# Examples

In [2]:
from mdb import MDBClient

client = MDBClient('localhost', 'postgres', '', 'molecdb')

  """)
  % (item.__module__, item.__name__)
  % (item.__module__, item.__name__)
  % (item.__module__, item.__name__)
  % (item.__module__, item.__name__)
  % (item.__module__, item.__name__)
  % (item.__module__, item.__name__)
  % (item.__module__, item.__name__)
  % (item.__module__, item.__name__)


## Get, Add, Update, Delete

There are four main methods in the client: `add`, `get`, `update` and `delete`. They have been made to be relatively easy to use and accept many different inputs.

Let say we want to add a molecule. To do so, we can use the `add` method, and read the results with `get`. The results is a pandas.DataFrame that corresponds to the table `molecule`. Indeed with this method you have to be aware of the scheme of the database.

In [3]:
data = {'smiles': 'C1C=CC=C1'}
client.add('molecule', data)
client.get('molecule')

Unnamed: 0,created_on,id,properties,smiles,updated_on,uuid
0,2020-01-19 19:27:37.197789,1,{},C1C=CC=C1,2020-01-19 19:27:37.197789,76c6d4c7-c8cc-4807-afa2-154541f5aca9


If we want to work with a pandas.DataFrame as an input, we can just change the input.

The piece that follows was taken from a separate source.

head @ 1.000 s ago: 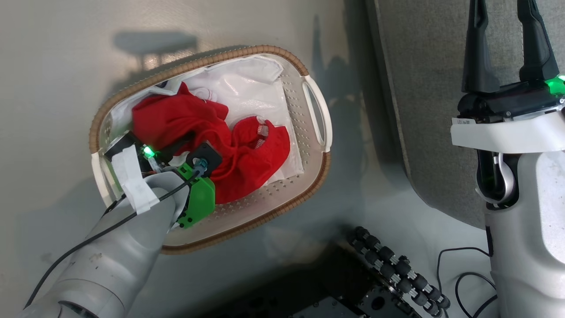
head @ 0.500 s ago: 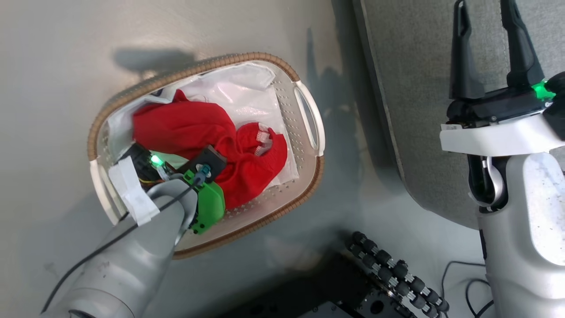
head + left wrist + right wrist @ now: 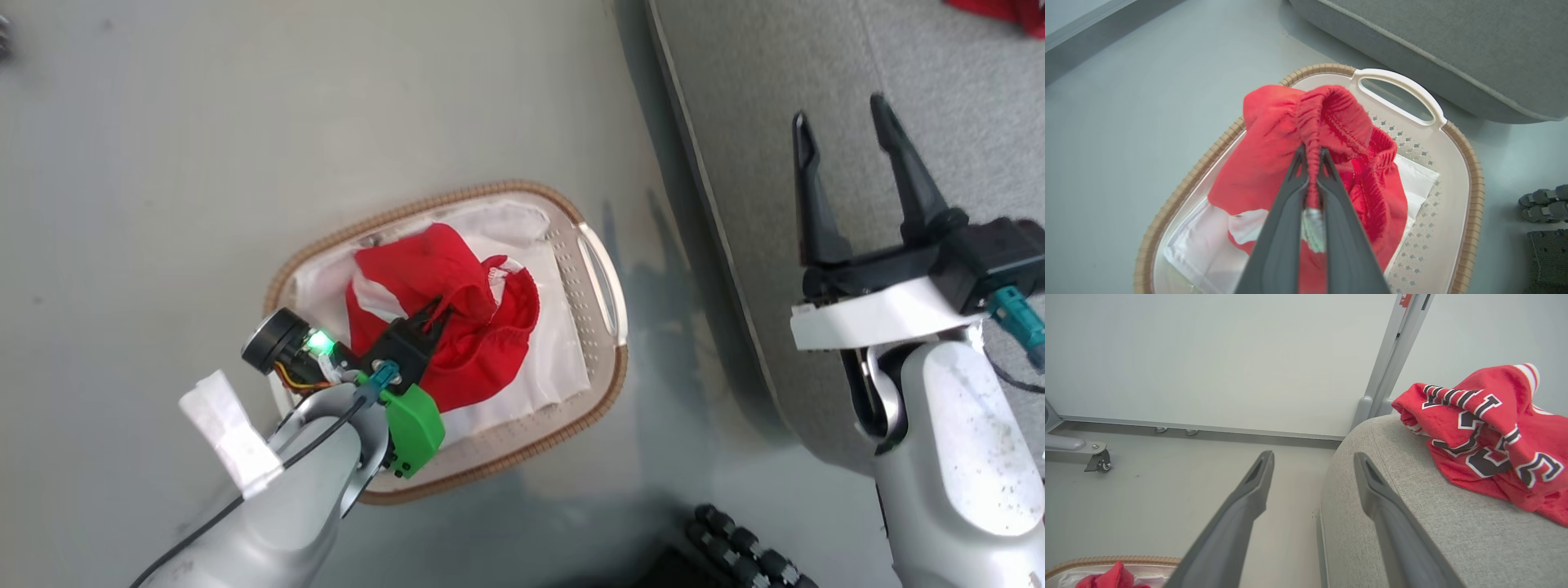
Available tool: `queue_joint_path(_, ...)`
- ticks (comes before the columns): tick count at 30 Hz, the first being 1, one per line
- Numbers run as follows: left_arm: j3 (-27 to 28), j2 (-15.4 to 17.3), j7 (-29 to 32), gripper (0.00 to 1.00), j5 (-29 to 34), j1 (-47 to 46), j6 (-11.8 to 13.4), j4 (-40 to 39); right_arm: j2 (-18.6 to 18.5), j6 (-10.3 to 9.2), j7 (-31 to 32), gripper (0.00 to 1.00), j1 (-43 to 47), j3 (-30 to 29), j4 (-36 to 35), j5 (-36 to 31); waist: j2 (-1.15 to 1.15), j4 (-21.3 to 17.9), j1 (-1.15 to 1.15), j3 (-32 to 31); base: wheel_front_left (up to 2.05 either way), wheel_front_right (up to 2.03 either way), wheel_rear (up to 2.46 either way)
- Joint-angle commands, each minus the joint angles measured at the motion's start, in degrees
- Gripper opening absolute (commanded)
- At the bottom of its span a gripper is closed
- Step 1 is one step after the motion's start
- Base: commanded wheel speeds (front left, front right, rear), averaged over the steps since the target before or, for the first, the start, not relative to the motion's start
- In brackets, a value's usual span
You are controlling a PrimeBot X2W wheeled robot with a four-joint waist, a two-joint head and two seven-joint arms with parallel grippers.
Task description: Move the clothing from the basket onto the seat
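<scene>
Clothing left in the basket comes down to one red garment, bunched, with white panels showing low in its folds. A gathered, ribbed edge of it is pinched in the left gripper, whose two fingers are pressed together on the cloth. In the left wrist view that fold stands up between the tips and the rest drapes down from it like a tent. Its lower folds appear to rest on the white liner sheet, inside the walls of the basket.

From the pinch, the seat lies to the robot's right, just past the basket's handle end, and its top sits above the woven rim. The carry therefore looks like a lift clear of the rim, then a sweep rightward across the strip of floor between them. The garment's hanging length needs height, or it could drag on the rim or pull the liner along.

The right gripper hovers over the seat's near edge, fingers spread wide and holding nothing. It is the nearer one to the seat, but the left has the cloth. Farther back on the seat lies the lettered jersey.
</scene>
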Motion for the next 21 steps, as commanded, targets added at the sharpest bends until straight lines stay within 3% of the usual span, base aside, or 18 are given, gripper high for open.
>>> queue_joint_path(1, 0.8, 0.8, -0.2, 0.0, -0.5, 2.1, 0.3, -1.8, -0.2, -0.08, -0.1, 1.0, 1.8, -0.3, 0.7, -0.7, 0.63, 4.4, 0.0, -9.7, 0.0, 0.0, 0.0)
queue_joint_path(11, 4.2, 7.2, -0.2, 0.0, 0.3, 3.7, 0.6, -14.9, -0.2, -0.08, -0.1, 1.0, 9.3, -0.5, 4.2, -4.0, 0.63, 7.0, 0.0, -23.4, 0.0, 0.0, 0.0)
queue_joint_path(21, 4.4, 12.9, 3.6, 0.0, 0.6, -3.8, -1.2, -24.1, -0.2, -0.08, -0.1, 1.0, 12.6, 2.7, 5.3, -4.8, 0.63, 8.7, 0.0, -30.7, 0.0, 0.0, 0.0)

The column of the dataframe have to corresponds to the fields of the sql table.

In [4]:
import pandas as pd

df = pd.DataFrame([{'smiles': 'C#N'}, {'smiles': 'CC'}])
df.head()

Unnamed: 0,smiles
0,C#N
1,CC


In [5]:
client.add('molecule', df)
df = client.get('molecule')
df

100%|██████████| 2/2 [00:00<00:00, 44.70it/s]


Unnamed: 0,created_on,id,properties,smiles,updated_on,uuid
0,2020-01-19 19:27:37.197789,1,{},C1C=CC=C1,2020-01-19 19:27:37.197789,76c6d4c7-c8cc-4807-afa2-154541f5aca9
1,2020-01-19 19:27:37.298978,2,{},C#N,2020-01-19 19:27:37.298978,b6d9e64a-f6d2-4b49-85f3-e8ff74a7d9ab
2,2020-01-19 19:27:37.404864,3,{},CC,2020-01-19 19:27:37.404864,618cbef6-0d4c-4a2f-b35d-5e30afd1159f


It is also possile to get a dataframe of a table, change some values and set it back to the database.

In [6]:
df.at[0, 'properties'] = {'new_prop': 'prop_value'}
df

Unnamed: 0,created_on,id,properties,smiles,updated_on,uuid
0,2020-01-19 19:27:37.197789,1,{'new_prop': 'prop_value'},C1C=CC=C1,2020-01-19 19:27:37.197789,76c6d4c7-c8cc-4807-afa2-154541f5aca9
1,2020-01-19 19:27:37.298978,2,{},C#N,2020-01-19 19:27:37.298978,b6d9e64a-f6d2-4b49-85f3-e8ff74a7d9ab
2,2020-01-19 19:27:37.404864,3,{},CC,2020-01-19 19:27:37.404864,618cbef6-0d4c-4a2f-b35d-5e30afd1159f


In [7]:
client.update('molecule', df)
df = client.get('molecule')
df

100%|██████████| 3/3 [00:00<00:00, 1469.28it/s]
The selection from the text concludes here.